#### DATASET SECTION ####

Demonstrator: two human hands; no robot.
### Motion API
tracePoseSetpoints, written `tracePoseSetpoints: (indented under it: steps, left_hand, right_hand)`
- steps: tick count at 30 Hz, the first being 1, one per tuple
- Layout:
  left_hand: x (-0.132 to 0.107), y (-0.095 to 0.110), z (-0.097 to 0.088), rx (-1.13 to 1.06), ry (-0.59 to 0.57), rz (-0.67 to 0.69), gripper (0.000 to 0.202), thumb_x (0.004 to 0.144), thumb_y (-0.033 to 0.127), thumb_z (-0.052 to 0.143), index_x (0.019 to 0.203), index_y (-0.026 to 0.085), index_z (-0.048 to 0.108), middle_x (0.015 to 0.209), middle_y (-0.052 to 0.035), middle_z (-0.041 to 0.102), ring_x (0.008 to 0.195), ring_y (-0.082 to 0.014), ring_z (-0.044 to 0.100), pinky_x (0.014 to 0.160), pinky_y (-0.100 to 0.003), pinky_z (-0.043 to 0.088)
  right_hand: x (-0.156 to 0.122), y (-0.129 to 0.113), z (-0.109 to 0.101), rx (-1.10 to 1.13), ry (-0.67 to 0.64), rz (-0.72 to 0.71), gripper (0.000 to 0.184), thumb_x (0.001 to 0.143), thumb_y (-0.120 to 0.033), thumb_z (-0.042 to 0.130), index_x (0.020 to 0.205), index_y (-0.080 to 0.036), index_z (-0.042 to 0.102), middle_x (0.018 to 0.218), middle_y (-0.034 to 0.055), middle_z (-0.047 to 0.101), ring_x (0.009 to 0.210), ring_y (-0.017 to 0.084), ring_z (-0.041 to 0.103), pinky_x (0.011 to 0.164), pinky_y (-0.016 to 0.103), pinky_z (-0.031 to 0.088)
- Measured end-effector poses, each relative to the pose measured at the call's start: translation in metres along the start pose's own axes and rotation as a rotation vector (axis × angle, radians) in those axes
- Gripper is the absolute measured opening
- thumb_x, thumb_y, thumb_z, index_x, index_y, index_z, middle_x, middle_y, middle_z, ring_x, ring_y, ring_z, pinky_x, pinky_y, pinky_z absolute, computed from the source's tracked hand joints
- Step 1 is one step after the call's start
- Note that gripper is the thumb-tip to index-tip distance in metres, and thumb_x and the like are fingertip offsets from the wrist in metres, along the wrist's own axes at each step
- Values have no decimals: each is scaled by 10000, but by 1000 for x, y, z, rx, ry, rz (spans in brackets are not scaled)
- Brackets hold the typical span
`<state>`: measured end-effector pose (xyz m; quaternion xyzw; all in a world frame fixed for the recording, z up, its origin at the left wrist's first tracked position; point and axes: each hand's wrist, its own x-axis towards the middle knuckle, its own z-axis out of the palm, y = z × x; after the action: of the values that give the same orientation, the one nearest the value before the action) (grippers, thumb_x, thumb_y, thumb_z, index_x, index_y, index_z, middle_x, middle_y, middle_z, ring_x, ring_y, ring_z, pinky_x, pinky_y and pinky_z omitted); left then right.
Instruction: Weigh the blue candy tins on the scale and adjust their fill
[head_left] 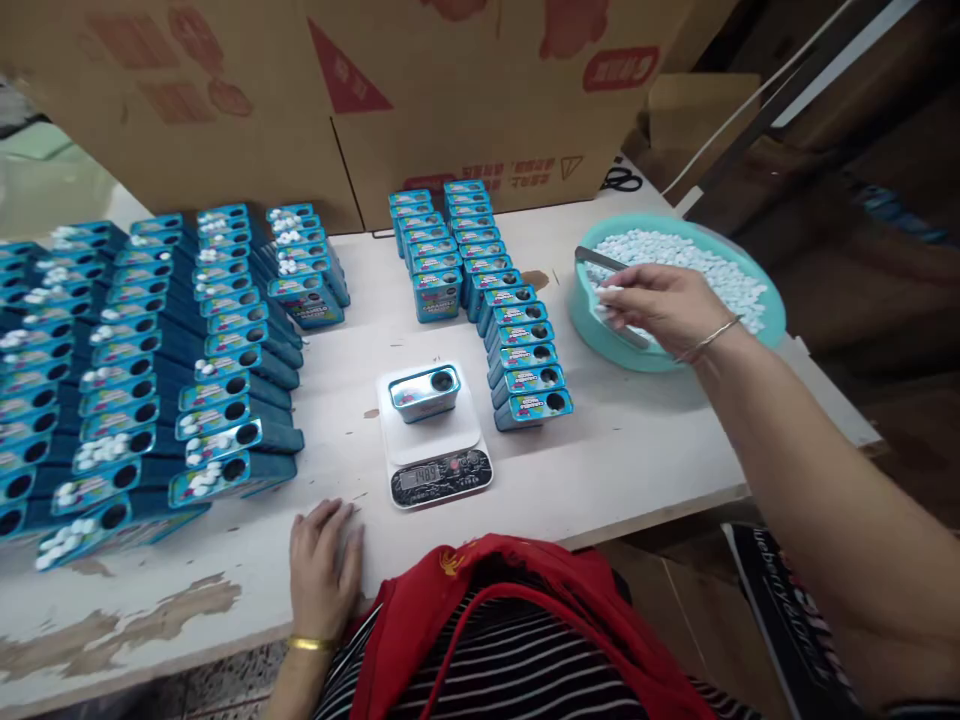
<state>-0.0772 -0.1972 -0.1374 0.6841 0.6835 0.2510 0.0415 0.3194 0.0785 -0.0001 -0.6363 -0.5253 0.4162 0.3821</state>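
My right hand (pixel 664 305) is over a turquoise basin (pixel 611 345) full of small white candies (pixel 697 260). Its fingers are pinched together with a few white candies at the tips. A grey metal strip (pixel 600 259) shows beside those fingers; its full shape is hidden. My left hand (pixel 324 560) lies on the table near its front edge, fingers stretched out and holding nothing. Between the hands stands a white kitchen scale (pixel 435 440) with a lit display. On its pan sits one blue tin (pixel 424 393) with a round dark opening in the top.
Rows of blue tins (pixel 240 385), many topped with white candies, fill the left side. Two more columns of tins (pixel 521 330) stand behind and right of the scale. A large cardboard box (pixel 262 130) backs the table. Black scissors (pixel 621 180) lie at the back.
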Motion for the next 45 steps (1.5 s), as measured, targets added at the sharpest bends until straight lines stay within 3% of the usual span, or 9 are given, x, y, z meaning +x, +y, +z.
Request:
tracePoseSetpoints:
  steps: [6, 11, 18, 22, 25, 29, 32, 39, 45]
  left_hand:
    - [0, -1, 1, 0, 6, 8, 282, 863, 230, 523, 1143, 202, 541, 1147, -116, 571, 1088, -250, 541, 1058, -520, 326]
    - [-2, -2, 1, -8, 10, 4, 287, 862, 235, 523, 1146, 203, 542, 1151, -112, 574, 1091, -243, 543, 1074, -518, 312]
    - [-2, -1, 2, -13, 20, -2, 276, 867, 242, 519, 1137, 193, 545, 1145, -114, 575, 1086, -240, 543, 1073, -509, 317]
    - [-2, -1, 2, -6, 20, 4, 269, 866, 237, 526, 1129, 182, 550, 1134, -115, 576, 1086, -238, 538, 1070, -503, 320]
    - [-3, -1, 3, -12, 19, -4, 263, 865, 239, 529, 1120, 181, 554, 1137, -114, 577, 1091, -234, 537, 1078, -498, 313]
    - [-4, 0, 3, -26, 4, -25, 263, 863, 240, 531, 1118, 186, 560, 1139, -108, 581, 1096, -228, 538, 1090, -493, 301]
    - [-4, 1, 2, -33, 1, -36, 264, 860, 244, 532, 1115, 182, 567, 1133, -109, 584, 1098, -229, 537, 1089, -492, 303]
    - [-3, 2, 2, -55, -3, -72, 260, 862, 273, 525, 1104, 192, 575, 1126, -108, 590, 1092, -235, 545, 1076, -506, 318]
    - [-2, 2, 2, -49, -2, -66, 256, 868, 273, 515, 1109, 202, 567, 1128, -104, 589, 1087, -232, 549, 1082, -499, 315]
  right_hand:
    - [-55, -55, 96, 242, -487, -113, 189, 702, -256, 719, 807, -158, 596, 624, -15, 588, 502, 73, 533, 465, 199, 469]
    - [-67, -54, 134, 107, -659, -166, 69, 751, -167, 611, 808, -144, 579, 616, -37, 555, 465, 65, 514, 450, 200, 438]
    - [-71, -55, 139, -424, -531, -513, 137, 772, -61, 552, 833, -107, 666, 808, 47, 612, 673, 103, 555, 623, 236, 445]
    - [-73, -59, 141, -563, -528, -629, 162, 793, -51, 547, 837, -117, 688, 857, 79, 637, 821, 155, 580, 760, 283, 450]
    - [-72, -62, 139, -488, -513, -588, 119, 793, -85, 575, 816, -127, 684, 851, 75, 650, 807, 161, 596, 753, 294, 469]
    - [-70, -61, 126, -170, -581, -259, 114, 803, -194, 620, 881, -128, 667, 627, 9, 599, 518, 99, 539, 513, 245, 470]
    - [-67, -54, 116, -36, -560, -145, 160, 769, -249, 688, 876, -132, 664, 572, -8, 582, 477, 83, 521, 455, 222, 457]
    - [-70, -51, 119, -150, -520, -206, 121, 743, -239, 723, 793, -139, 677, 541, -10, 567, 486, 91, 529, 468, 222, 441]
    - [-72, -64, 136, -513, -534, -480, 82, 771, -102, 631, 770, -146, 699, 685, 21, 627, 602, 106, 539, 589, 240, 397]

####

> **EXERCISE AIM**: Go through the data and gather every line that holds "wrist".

> **RESPONSE TO THIS TASK**:
- Note that gripper is the thumb-tip to index-tip distance in metres, and thumb_x and the like are fingertip offsets from the wrist in metres, along the wrist's own axes at each step
`<state>`: measured end-effector pose (xyz m; quaternion xyzw; all in a world frame fixed for the recording, z up, its origin at the left wrist's first tracked position; point and axes: each hand's wrist, its own x-axis towards the middle knuckle, its own z-axis out of the palm, y = z × x; after the action: of the values that give the same orientation, the one nearest the value before the action) (grippers, thumb_x, thumb_y, thumb_z, index_x, index_y, index_z, middle_x, middle_y, middle_z, ring_x, ring_y, ring_z, pinky_x, pinky_y and pinky_z omitted); left then right.

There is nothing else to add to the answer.